## WHAT YOU WILL DO
From the line containing "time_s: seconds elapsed" down to the line containing "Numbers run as" in the records below, reproduce every line exactly, ends included, and omit all others.

## Data records

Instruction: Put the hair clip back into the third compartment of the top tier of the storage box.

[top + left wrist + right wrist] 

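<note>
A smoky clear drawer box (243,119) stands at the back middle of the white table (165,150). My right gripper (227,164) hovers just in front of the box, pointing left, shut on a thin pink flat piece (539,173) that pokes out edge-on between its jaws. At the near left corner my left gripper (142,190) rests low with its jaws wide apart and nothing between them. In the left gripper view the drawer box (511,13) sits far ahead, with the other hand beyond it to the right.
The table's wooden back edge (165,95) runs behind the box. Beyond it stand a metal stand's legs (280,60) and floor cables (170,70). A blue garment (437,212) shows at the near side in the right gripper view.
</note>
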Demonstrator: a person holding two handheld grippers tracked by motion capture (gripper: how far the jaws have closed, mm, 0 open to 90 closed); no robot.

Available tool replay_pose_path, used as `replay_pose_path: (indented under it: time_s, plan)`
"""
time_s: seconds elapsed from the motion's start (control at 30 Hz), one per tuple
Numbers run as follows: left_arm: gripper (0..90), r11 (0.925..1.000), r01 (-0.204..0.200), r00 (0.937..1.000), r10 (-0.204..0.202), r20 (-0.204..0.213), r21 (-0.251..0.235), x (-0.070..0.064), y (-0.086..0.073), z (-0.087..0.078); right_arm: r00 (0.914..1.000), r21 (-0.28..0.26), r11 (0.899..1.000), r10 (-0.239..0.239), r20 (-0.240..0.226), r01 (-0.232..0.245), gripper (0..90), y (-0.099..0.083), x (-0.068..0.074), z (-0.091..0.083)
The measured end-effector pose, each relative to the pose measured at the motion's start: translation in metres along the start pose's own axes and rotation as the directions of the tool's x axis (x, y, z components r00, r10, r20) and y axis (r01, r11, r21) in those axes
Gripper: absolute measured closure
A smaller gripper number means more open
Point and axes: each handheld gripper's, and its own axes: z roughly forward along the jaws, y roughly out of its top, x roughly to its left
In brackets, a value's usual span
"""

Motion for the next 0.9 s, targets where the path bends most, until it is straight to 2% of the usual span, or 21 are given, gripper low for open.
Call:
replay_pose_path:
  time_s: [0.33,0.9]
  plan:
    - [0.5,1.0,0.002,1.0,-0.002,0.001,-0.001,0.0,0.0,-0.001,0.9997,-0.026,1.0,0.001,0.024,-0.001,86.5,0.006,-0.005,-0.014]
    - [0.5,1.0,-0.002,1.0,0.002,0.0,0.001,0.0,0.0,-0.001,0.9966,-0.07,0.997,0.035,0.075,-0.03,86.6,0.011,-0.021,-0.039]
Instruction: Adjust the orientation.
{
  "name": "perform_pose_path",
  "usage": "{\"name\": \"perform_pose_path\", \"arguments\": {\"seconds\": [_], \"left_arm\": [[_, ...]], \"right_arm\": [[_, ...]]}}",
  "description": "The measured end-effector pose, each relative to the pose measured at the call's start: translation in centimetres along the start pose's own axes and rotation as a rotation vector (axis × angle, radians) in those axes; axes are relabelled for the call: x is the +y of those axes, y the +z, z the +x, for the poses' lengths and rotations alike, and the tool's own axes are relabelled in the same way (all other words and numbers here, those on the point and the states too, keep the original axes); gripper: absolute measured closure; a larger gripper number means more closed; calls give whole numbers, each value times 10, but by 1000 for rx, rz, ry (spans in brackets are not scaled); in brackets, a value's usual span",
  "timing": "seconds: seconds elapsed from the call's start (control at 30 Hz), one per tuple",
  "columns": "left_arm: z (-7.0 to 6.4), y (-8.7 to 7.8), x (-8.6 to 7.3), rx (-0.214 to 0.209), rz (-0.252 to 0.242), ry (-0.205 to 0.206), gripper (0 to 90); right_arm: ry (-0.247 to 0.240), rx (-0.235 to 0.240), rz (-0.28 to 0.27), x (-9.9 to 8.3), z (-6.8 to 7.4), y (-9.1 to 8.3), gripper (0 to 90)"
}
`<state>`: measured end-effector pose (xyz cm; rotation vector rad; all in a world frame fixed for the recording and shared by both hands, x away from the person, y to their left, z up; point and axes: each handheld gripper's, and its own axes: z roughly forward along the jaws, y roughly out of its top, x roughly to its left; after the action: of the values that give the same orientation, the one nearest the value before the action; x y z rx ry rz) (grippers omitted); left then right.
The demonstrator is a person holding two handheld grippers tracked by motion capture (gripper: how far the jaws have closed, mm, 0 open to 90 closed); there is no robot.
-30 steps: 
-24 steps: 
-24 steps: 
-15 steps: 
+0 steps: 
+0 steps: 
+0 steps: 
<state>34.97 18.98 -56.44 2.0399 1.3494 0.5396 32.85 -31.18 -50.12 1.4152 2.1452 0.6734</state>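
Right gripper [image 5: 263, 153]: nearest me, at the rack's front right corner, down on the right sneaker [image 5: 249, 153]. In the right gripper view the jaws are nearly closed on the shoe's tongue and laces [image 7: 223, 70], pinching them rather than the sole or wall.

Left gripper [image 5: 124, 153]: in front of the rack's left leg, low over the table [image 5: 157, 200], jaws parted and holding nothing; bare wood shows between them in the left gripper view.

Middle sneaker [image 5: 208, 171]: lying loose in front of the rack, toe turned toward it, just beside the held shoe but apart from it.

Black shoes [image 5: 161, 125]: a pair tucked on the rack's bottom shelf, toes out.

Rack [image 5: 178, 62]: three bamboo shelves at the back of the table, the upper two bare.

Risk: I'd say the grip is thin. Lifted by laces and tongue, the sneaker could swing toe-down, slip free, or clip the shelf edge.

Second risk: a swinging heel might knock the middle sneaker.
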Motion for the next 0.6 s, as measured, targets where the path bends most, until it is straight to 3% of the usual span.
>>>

## ANSWER TO THIS TASK
time_s: seconds elapsed from the motion's start (control at 30 Hz), one per tuple
Numbers run as follows: left_arm: gripper (0..90), r11 (0.925..1.000), r01 (-0.204..0.200), r00 (0.937..1.000), r10 (-0.204..0.202), r20 (-0.204..0.213), r21 (-0.251..0.235), x (-0.070..0.064), y (-0.086..0.073), z (-0.087..0.078); right_arm: r00 (0.914..1.000), r21 (-0.28..0.26), r11 (0.899..1.000), r10 (-0.239..0.239), r20 (-0.240..0.226), r01 (-0.232..0.245), gripper (0..90), y (-0.099..0.083), x (-0.068..0.074), z (-0.091..0.083)

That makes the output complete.